The maps are also irrelevant, especially the Treaty of Sevres, it does not give to Republic of Azerbaijan any lands so why is it here?-- (talk) 18:29, 5 November 2010 (UTC)

The person who uploaded the picture excluded the legend, probably to make the viewer believe that the borders in blue epresent the Armenian borders according to Sèvres, when they represent the borders allowed to Armenian from the Ottoman lands and excludes the Eastern borders. Magotteers (talk) 16:34, 6 November 2010 (UTC)
Not to mention the fact that the map include parts of Yerevan (where the seat of the Armenian government was based from 1918-1920), Lake Sevan and other parts of the former Yerevan guberniia as a part of Azerbaijan. There's a better map of Wilsonian Armenia provided by Robert Hewsen in Richard G. Hovannisian's The Republic of Armenia, Vol. IV: Between Crescent and Sickle - Partition and Sovietization (Berkeley, 1996), p. 41. We also need some proper third party sources on the specific origin and usage of this term. The history section is secondary. --Marshal Bagramyan (talk) 00:55, 7 November 2010 (UTC)

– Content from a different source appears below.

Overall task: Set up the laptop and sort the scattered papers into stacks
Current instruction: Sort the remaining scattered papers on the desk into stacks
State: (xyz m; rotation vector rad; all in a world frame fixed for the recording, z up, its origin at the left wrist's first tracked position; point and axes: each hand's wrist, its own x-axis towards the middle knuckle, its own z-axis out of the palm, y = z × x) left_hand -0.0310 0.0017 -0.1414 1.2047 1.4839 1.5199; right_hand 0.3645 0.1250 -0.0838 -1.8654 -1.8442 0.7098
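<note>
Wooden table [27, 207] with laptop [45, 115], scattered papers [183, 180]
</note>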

Magotteers, I think you're adding unreliable sources to back up your claims and reverting properly deleted information. First off, Shnirelman is pretty famous for taking an anti-Azerbaijani position in his writings, secondly, the source doesn't even support the statement you added. There is no indication about the word irredentism. Irredentism is any position advocating annexation of territories administered by another state on the grounds of common ethnicity. I don't think Azerbaijan as a state has laid claims to current state of Armenia. The only statement quoted was by President Aliyev which was in reference to historical presence of Azerbaijanis in Armenia who were expelled in big numbers throughout the history. Please see the discussion on comparison with article Greater Armenia (political concept) above. If you add the same statements in that article, I would see your genuine intent to come to consensus. Otherwise, you're just edit-warring. Tuscumbia (talk) 14:35, 8 November 2010 (UTC)

Azerbaijani khanates[edit]

Magotteers, the source ([3]) clearly says the khanates were Azerbaijani and the line in the article clearly says Caucasian khanates or the northern Azerbaijani khanates which is a sufficient compromise on part of the editor. I'm not really understanding why you are trying to diminish or get rid of the fact that these khanates were Azerbaijani. And deportations is the proper term to be used since those were state sponsored movements of ethnic Azerbaijanis and relocation of Persian and Ottoman Armenians in their places, planning initiated and/or assisted by ethnic Armenians Lazarev and Mikoyan. With your logic, should we also consider deportation of Armenians in Ottoman Turkey from Eastern Anatolia to Middle East as population movement? You're taking it to another level with continuous edit-warring. If you keep doing it, you will be reported. Thank you. Tuscumbia (talk) 14:52, 10 November 2010 (UTC)

No, that's not a compromise. How can you call it that, when one side allow the existance of a duplicate article of Azeri and Turkic people of Armenia with a different name and besides its intro, it says nothing about the claimed subject it is supposed to discuss about. I can find more sources calling it a Persian Khanate (eg. 1, 2, 3, 4, etc. Sources also exist for Iranian Khanates, including written by Turks, eg. 1, "Iranian+Khanates" 2, etc. Besides, historically speaking the term Azerbaijan in that context had nothing to do with the current identity called Azerbaijani which is used as an ethnic identity rather than a qualifier of a geographic region within Iran. For that alone it should be sufficient to remove it on sight for any articles written for the general public since it requires a knowledge which generally they do not pocess.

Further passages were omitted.